The WNCE2001 is a wireless bridging device. If you don’t have equipment that supports WPS, you will need to manually configure it. The device’s function is very handy – it can be used to link ethernet-only devices to your wireless network, such as a certain games console that’s official wireless adapter is sold at an extortionate price. For a similar price to a single wireless adapter that functions for one client, you can attach the WNCE2001 to a switch and share the bridge with several clients. In my case, it was simply to attach an ethernet-only printer to the wireless network.
If you opted to have the DHCP server on the device configure your machine, it will have attempted to configure its current IP as the single DNS nameserver for your machine. This is presumably so it can bind the host mentioned earlier with the correct IP address (its own). However, the host is still bound to that IP without configuring the device as a nameserver. I’m guessing this is due to DNS requests being hijacked by the device’s routing layer.
If you plug the device into an existing network anyway, it does have DHCP client enabled, which should configure itself pending instruction from your DHCP server. I’m guessing that since the default IP under these circumstances could change, the DNS was introduced to make this process easier for the end-user.
Despite this array of ‘features’, if you have plugged the device into your network, and are trying to access its IP, you’ll find that the host it redirects to is not bound (the device’s DNS request hijacking won’t work if your DNS requests aren’t actually going through it), and you therefore cannot actually use the web interface. A workaround is to either manually (and temporarily) configure the device’s IP as your nameserver, or bind the IP and host using your hosts file (/etc/hosts on UNIX machines, for anything else Google it).
After all that, you should have gotten yourself to the web interface for configuring – at which stage you should manage with Netgear’s guidance. After changing the IP of the device, I found that accessing it directly didn’t result in a redirect to that .com host. It’s worth noting also that the device has a DHCP client too, so you can get it to pull info straight from your router.

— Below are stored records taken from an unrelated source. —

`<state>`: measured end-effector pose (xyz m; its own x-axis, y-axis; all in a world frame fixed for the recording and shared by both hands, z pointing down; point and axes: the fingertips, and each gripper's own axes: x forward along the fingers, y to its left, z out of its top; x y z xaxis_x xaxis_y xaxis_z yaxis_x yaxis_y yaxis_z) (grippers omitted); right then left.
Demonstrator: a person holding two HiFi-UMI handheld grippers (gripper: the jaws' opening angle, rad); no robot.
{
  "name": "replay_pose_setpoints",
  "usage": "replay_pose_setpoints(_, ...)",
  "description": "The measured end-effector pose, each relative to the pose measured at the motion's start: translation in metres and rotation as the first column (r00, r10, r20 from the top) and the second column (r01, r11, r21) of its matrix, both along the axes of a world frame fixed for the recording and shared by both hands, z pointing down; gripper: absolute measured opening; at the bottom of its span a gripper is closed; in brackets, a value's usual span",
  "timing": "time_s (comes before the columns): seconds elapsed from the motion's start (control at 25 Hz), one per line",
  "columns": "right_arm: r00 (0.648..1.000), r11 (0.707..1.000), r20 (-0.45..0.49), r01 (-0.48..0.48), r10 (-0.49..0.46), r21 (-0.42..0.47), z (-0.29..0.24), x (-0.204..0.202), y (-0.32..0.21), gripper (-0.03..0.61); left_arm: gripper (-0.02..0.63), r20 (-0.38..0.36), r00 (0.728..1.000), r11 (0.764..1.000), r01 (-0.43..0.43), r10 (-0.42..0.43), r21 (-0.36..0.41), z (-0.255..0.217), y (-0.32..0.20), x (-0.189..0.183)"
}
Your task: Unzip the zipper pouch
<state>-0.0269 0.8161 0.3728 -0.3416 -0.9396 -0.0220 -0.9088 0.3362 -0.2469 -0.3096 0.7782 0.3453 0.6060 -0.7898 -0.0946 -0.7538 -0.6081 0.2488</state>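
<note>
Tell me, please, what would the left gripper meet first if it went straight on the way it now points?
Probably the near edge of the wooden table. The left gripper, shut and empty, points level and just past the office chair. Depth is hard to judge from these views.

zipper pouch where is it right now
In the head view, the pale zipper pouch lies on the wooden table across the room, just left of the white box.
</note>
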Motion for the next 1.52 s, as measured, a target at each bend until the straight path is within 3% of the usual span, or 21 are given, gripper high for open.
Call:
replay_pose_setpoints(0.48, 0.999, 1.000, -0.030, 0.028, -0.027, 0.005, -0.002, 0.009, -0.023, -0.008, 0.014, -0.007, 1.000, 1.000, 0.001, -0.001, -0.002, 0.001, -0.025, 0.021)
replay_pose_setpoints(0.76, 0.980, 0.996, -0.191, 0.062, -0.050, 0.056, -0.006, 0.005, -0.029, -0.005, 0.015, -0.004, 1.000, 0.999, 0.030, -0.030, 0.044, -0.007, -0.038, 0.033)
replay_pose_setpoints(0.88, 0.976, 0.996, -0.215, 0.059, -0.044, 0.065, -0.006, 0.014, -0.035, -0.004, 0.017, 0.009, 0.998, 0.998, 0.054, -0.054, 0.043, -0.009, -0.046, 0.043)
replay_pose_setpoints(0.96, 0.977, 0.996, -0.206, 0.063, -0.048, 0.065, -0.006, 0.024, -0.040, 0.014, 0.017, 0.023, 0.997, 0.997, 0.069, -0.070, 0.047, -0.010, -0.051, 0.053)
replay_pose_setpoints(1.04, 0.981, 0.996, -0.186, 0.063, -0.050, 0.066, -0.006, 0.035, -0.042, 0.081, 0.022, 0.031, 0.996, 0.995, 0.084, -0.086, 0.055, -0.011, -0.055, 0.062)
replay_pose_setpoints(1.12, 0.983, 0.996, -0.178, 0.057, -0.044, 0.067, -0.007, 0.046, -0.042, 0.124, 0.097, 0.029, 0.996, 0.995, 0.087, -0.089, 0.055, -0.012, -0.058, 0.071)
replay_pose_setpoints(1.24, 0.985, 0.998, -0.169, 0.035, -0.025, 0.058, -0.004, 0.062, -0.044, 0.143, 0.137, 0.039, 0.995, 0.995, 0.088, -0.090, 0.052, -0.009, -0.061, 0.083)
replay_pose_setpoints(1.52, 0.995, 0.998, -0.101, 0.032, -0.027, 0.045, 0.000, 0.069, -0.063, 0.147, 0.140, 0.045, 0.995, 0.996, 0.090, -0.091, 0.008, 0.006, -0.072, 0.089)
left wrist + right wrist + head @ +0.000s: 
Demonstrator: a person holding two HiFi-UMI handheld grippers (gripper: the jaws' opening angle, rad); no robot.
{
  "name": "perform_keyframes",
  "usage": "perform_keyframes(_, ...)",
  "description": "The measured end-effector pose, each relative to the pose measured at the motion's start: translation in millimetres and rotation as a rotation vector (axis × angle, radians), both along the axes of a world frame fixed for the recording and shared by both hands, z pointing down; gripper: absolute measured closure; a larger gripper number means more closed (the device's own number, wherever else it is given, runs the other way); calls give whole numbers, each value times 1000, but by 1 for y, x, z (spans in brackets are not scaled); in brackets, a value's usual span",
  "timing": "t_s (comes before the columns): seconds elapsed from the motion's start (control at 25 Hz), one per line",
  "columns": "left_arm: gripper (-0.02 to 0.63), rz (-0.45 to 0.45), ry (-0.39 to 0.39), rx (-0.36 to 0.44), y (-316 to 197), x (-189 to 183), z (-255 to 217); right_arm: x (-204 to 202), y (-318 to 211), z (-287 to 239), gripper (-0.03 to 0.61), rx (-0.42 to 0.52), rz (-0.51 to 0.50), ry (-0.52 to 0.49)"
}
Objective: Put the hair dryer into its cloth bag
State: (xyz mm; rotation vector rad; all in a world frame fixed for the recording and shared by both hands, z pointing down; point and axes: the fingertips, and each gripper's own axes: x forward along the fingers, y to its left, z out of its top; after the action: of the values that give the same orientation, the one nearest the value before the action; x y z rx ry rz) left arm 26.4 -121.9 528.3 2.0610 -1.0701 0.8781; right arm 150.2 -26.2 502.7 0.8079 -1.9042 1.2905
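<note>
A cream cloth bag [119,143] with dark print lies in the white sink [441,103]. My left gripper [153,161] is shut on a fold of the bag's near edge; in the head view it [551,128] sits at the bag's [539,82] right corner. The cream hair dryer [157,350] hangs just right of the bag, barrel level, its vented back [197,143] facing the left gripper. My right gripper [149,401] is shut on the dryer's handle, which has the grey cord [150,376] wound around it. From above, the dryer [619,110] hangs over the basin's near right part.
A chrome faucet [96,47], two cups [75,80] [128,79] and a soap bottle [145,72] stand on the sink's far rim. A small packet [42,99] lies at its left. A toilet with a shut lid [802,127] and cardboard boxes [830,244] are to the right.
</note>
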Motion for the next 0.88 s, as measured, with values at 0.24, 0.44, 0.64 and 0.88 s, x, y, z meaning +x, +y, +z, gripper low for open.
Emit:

Ultimately the device works a treat, and I recommend it. Though despite attempting to cover a multitude of installation scenarios, none of the routines seem to actually be flawless. After trying to rationalise what was actually going on, this thing took me 20 minutes to get set up. I’m all for advancing installation procedures by adapting them for different scenarios, but the routines need to be tested and bug-free before implementation – or they achieve the exact opposite of their original goal.